Le Pakistan est intervenu in extremis mardi pour demander aux Nations unies de surseoir à la publication d'un rapport qui s'annonce sensible sur l'assassinat de son ex-Premier ministre Benazir Bhutto, sans donner d'explication à sa démarche, selon l'ONU.

Le porte-parole de l'ONU, Martin Nesirky, a annoncé à la presse que le secrétaire général, Ban Ki-moon, avait «accepté une requête urgente du président du Pakistan, lui demandant de reporter la présentation du rapport jusqu'au 15 avril».

Le document, élaboré par une commission indépendante appointée par l'ONU qui a commencé son enquête le 1er juillet dernier, devait être remis à M. Ban mercredi.

Le président pakistanais, Asif Ali Zardari, est le veuf de Mme Bhutto. Il lui a succédé de facto à la tête du Parti du peuple pakistanais (PPP), actuellement au pouvoir.

M. Nesirky n'a pas donné la raison pour laquelle Islamabad avait demandé ce report, affirmant ne pas la connaître.

«Le rapport est achevé et prêt à être publié», a-t-il souligné. Quant à la raison, «vous devrez la demander aux autorités pakistanaises», a-t-il dit en réponse à un journaliste.

Pressé de questions par une presse très intriguée par cette situation inhabituelle, il a affirmé que le rapport serait in fine publié, que les autorités pakistanaises ne l'avaient pas encore vu et n'en prendraient connaissance que le 15 avril. Il a également assuré que M. Ban n'avait pas lu le rapport non plus.

Une porte-parole onusienne à Islamabad avait indiqué mardi matin que tous les bureaux de l'ONU au Pakistan resteraient fermés pendant trois jours à partir de mercredi, par mesure de sécurité.

Après l'annonce du report de la publication, cette porte-parole, Ishrat Rizvi, a affirmé que la mesure serait maintenue au moins pour mercredi. «Nous n'avons pas encore de nouvelle annonce. Les bureaux seront fermés au moins demain et nous apprécierons alors la situation», a-t-elle dit.

Le 5 octobre, un kamikaze en uniforme militaire avait attaqué le bureau fortifié du Programme alimentaire mondial de l'ONU (Pam) à Islamabad, tuant cinq de ses employés.

La commission d'investigation, de trois membres, est chargée «d'enquêter sur les faits et circonstances de l'assassinat» et non de déterminer «la responsabilité criminelle des auteurs», qui reste du ressort exclusif des autorités pakistanaises.

Elle est dirigée par l'ambassadeur du Chili à l'ONU, Heraldo Munoz. Ses deux autres membres sont Marzuki Darusman, ancien procureur général indonésien, et Peter Fitzgerald, ancien responsable de la police irlandaise. Une conférence de presse de M. Munoz, prévue mardi à l'ONU, a été annulée.

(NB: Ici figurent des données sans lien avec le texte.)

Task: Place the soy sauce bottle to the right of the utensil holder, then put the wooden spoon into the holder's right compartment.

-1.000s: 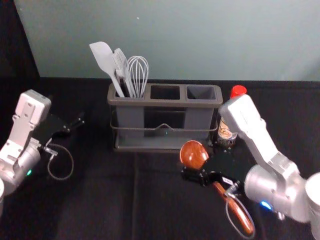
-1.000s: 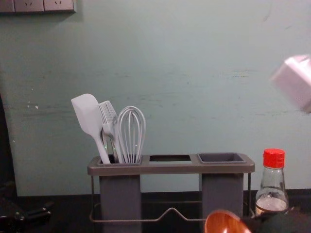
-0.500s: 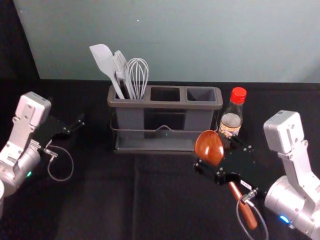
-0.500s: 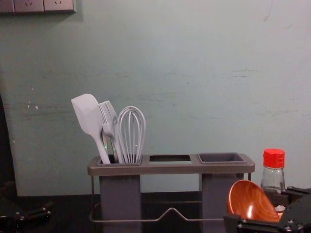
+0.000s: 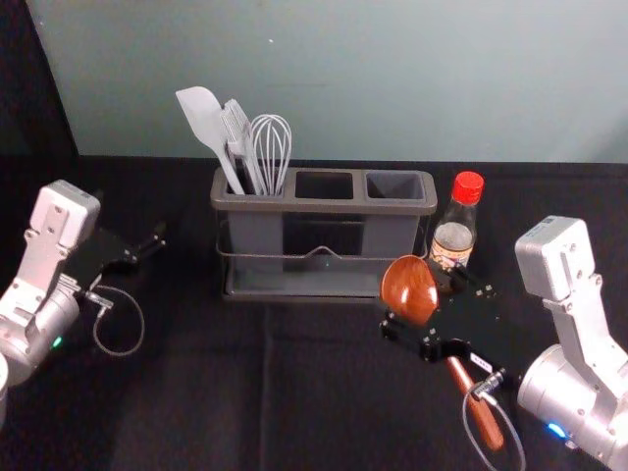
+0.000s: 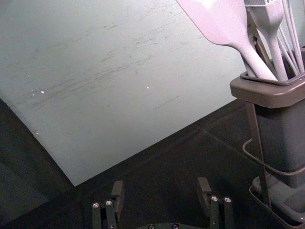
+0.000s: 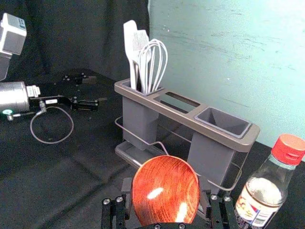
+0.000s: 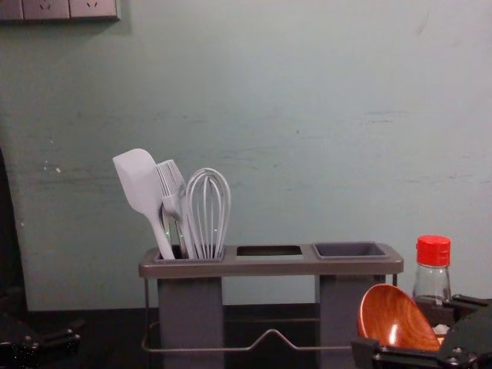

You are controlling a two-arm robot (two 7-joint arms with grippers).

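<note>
The grey utensil holder [image 5: 324,275] stands upright, its left compartment holding white utensils. Just right of it, the red-capped soy sauce bottle [image 5: 455,231] is upright, partly behind my right gripper [image 5: 412,297]. That gripper is shut on the wooden spoon [image 5: 409,287], a finger at either side of the bowl, and the handle runs back beneath the gripper. In the right wrist view the bowl [image 7: 166,188] lies between the fingertips of my right gripper [image 7: 166,196]. My left gripper [image 5: 132,216] is parked left of the holder, open and empty; the left wrist view shows its fingers [image 6: 205,191] apart.
Black cloth [image 5: 196,392] covers the table, with a pale green wall [image 5: 343,78] behind. The holder's middle and right compartments [image 5: 394,184] are empty. A wall socket panel [image 8: 58,9] is high at the left in the chest view.
My right gripper and the spoon have shifted right from where they were a second ago, uncovering more of the bottle, then nearly stopped. The left arm stays still.
</note>
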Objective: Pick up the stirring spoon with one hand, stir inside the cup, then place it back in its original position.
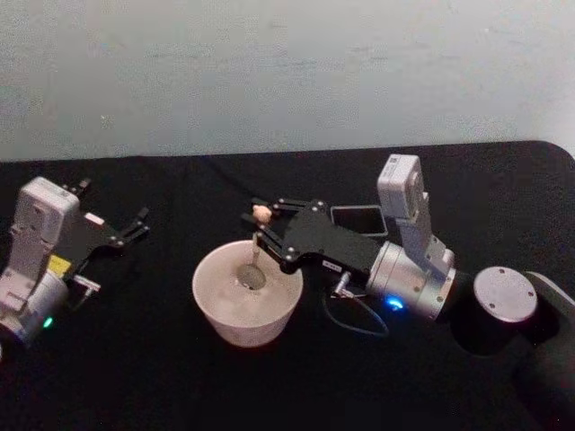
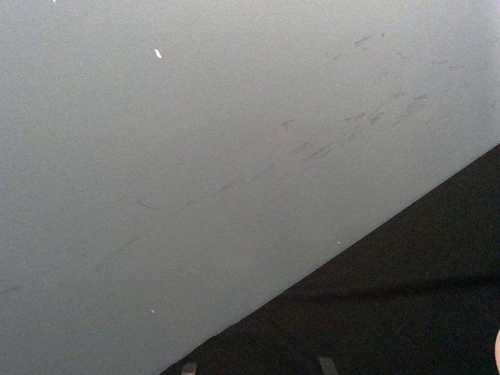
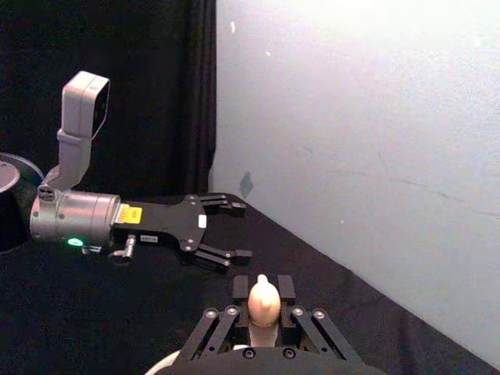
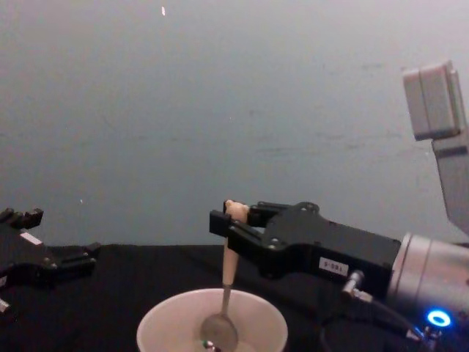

Mme Bhutto, deux fois Premier ministre dans les années 1990, a été assassinée le 27 décembre 2007, en sortant d'un meeting électoral à Rawalpindi, dans la banlieue d'Islamabad.

Alors qu'elle saluait la foule le haut du corps hors de sa voiture blindée, un homme a ouvert le feu sur elle avant de faire exploser la bombe qu'il portait sur lui.

Une équipe de Scotland Yard a conclu que le souffle de l'explosion avait projeté sa tête contre la poignée du toit ouvrant alors qu'elle se baissait, provoquant une blessure mortelle.

Le gouvernement de l'époque, qui soutenait le président d'alors Pervez Musharraf, avait aussitôt accusé les islamistes proches d'Al-Qaeda, qui menaient depuis plus d'un an une campagne extrêmement meurtrière d'attentats suicide dans tout le pays, d'avoir tué Mme Bhutto.

Mais l'entourage de celle-ci a accusé des caciques de l'ancien gouvernement et des responsables des services de renseignement d'avoir commandité l'assassinat.